Other examples from Holy Scripture include:

  • Exodus 38:8: “Moreover, he made the laver of bronze with its base of bronze, from the mirrors of the serving women who served at the doorway of the tent of meeting.”
  • Isaiah 3:23: “… hand mirrors, undergarments, turbans and veils.”
  • Proverbs 27:19: “As in water face reflects face, So the heart of man reflects man.”
  • James 1:23: “For if anyone is a hearer of the word and not a doer, he is like a man who looks at his natural face in a mirror, for once he has looked at himself and gone away, he has immediately forgotten what kind of person he was.”
  • 2 Corinthians 3:18: “But we all, with unveiled face, beholding as in a mirror the glory of the Lord, are being transformed into the same image from glory to glory, just as from the Lord, the Spirit.”

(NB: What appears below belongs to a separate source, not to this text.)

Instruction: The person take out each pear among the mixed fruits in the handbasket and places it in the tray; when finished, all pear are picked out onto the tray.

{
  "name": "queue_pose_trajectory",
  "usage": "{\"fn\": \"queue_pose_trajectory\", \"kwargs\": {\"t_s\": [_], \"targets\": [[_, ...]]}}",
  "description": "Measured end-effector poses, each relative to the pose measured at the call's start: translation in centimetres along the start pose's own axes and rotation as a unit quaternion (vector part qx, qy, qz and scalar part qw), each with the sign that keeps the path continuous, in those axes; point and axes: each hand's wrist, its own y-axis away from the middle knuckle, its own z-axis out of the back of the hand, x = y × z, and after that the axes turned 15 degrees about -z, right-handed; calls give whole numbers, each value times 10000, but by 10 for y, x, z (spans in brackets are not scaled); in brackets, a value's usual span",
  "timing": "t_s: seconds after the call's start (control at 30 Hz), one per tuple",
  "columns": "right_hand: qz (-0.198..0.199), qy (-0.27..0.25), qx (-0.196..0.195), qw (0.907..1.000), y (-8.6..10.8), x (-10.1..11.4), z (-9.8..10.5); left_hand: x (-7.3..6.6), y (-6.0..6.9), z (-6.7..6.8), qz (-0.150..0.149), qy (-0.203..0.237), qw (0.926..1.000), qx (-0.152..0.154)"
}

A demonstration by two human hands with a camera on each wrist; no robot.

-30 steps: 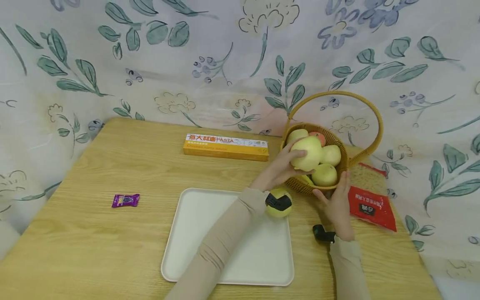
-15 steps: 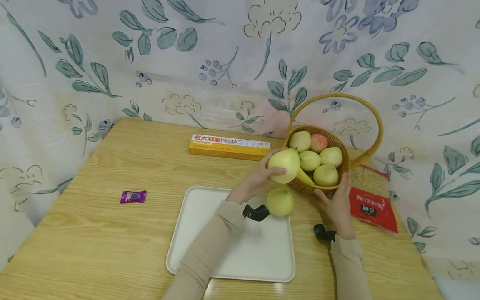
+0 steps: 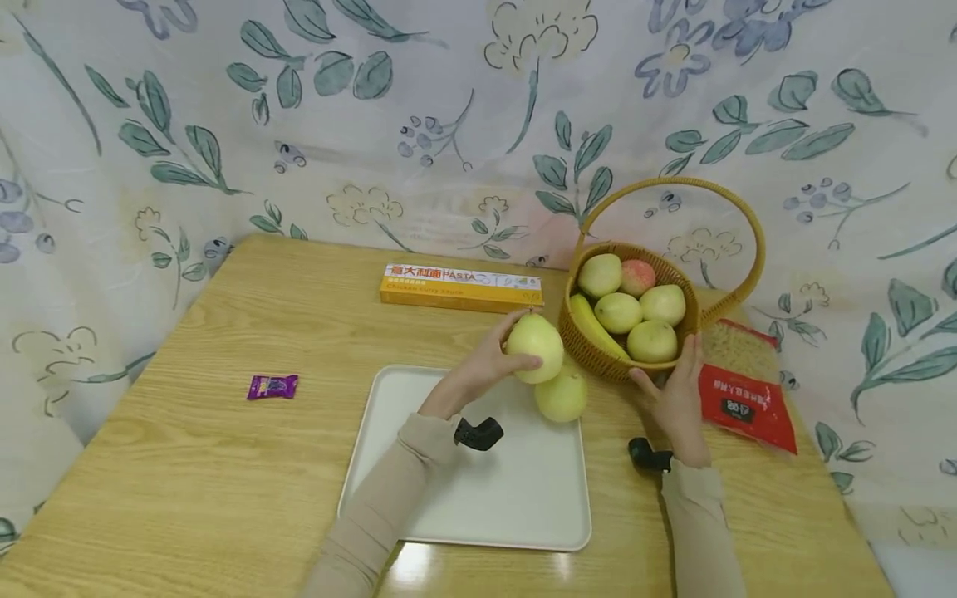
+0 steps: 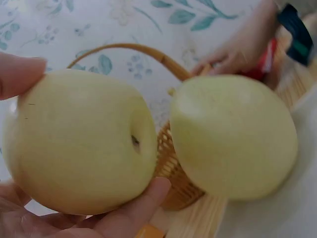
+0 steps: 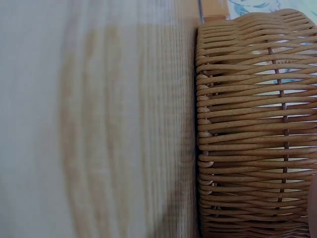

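Note:
In the head view my left hand grips a pale yellow-green pear above the far right part of a white tray. A second pear rests at the tray's far right corner. The left wrist view shows thumb and fingers around the held pear, beside the other pear. My right hand touches the near right side of a wicker basket, fingers straight and thumb spread. Several pears, a reddish fruit and a banana lie in the basket.
A yellow pasta box lies near the back edge of the table. Right of the basket is a red pasta bag. A small purple wrapped packet lies at the left. The basket's tall handle arches upward.
My left hand has carried the pear out of the basket, leftward and toward me, to above the tray. My right hand has stayed at the basket.

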Motion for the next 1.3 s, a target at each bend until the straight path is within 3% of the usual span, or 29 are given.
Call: {"fn": "queue_pose_trajectory", "kwargs": {"t_s": [0.1,0.17,0.27,0.4,0.6,0.83,1.07,1.17,1.3], "targets": [[-46,49,-38,10000,-1,2,3,0,4,1,-190,-772,9968,-18],[-88,90,-32,9999,-2,3,4,0,5,1,-335,-1321,9907,-23],[-119,88,41,9999,-2,4,5,2,6,2,-451,-2274,9727,-142],[-131,49,136,9998,-2,6,4,5,7,6,-612,-3085,9491,-179],[-188,19,124,9997,-3,7,4,8,6,11,-813,-3490,9322,500],[-135,14,146,9998,-4,7,3,7,9,12,-633,-3717,9210,984],[-171,22,91,9998,-3,6,1,8,13,11,-291,-3434,9259,1547],[-166,30,104,9998,-2,5,0,8,14,11,-251,-3423,9237,1705],[-281,29,148,9995,2,4,0,8,14,9,-189,-3259,9268,1858]]}}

But perhaps the best known verse from the Bible that refers to mirrors is 1 Corinthians 13:12: “For now we see in a mirror dimly, but then face to face; now I know in part, but then I will know fully just as I also have been fully known.“

One notable thing about references to mirrors in the Bible, though, is the absence of any sense of supernatural powers. Superstitions surrounding mirrors have captivated man over the ages, and the thought that breaking a mirror results in seven years of bad luck persists to this day. That idea comes from an old Roman legend that a soul shatters with a broken mirror and takes seven years to regenerate.

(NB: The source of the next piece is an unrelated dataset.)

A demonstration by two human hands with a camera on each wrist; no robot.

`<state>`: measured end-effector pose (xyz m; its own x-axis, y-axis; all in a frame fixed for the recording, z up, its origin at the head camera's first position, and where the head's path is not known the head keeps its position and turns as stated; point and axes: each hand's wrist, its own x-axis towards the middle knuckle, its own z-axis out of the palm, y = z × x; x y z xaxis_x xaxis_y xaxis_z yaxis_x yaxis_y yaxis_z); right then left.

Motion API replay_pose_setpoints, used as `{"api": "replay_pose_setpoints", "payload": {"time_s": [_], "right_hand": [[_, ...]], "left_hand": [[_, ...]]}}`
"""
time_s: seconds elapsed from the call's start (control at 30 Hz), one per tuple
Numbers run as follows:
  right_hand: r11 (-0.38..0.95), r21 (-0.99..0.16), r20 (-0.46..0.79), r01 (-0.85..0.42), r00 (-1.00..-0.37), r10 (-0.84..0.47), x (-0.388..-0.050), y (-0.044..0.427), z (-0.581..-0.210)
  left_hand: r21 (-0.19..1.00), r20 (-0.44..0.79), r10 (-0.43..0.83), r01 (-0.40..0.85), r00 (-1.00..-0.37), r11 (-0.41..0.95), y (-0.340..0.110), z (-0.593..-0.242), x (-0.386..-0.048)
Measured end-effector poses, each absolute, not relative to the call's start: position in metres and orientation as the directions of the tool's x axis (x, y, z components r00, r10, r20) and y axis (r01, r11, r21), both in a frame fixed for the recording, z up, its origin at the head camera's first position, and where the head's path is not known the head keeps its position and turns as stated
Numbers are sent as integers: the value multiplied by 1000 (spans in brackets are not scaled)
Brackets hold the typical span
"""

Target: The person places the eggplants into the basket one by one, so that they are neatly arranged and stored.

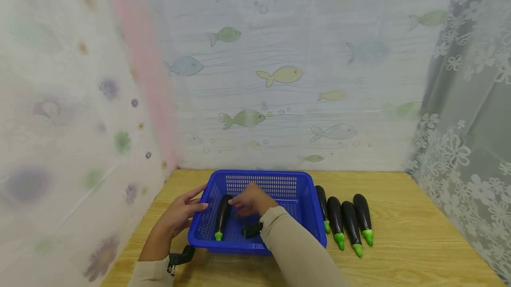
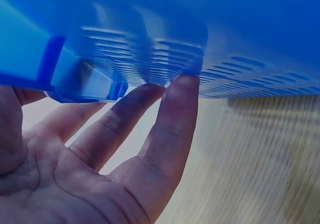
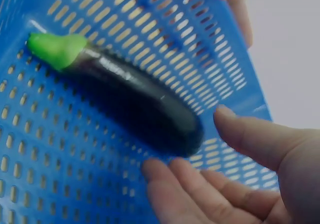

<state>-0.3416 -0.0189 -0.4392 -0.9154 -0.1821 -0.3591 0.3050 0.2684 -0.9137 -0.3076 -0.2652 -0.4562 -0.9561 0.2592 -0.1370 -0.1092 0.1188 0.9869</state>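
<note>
In the head view, a black eggplant (image 1: 222,217) with a green stem cap lies along the left side inside a blue plastic basket (image 1: 255,245). My right hand (image 1: 251,200) is inside the basket, at the eggplant's rounded end. The right wrist view shows this hand (image 3: 235,179) with thumb and fingers spread apart, a gap between them and the eggplant (image 3: 135,97). On the basket's left side, my left hand (image 1: 181,214) rests at the rim, thumb over it. Its fairly straight fingers (image 2: 170,119) touch the slotted outer wall (image 2: 175,52) in the left wrist view.
Several more eggplants (image 1: 351,225) lie side by side on the wooden table (image 1: 415,233), right of the basket. A curtain with fish prints (image 1: 287,100) hangs behind the table, with further curtains at left and right.
</note>
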Motion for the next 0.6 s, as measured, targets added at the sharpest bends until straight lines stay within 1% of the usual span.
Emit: {"api": "replay_pose_setpoints", "payload": {"time_s": [0.17,0.33,0.5,0.6], "right_hand": [[314,-915,-324,255,-927,-191,-342,-19,-423],[340,-920,-286,196,-928,-238,-336,-15,-406],[326,-933,-247,150,-928,-279,-328,-4,-393],[292,-946,-231,138,-922,-312,-325,8,-387]], "left_hand": [[987,-138,256,-111,-957,119,-266,-457,-308],[987,-141,254,-114,-957,117,-266,-456,-307],[988,-129,276,-102,-952,113,-266,-455,-306],[989,-125,282,-97,-951,112,-266,-454,-306]]}}
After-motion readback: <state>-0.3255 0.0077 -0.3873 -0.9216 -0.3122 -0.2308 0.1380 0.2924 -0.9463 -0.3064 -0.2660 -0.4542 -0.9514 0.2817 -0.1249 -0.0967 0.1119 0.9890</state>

In addition, in some cultures, mirrors are covered when someone dies, because, as the superstition goes, a mirror can trap the soul of the person who dies.

“It is also said that a mirror in the house falling from a wall is a sign that someone was going to die,” Mirror History says.

If anything, we might look at the entire Bible itself as a mirror. As with any great literature, when we read Scripture, contemplating its characters, stories and lessons, we see our own lives see more clearly.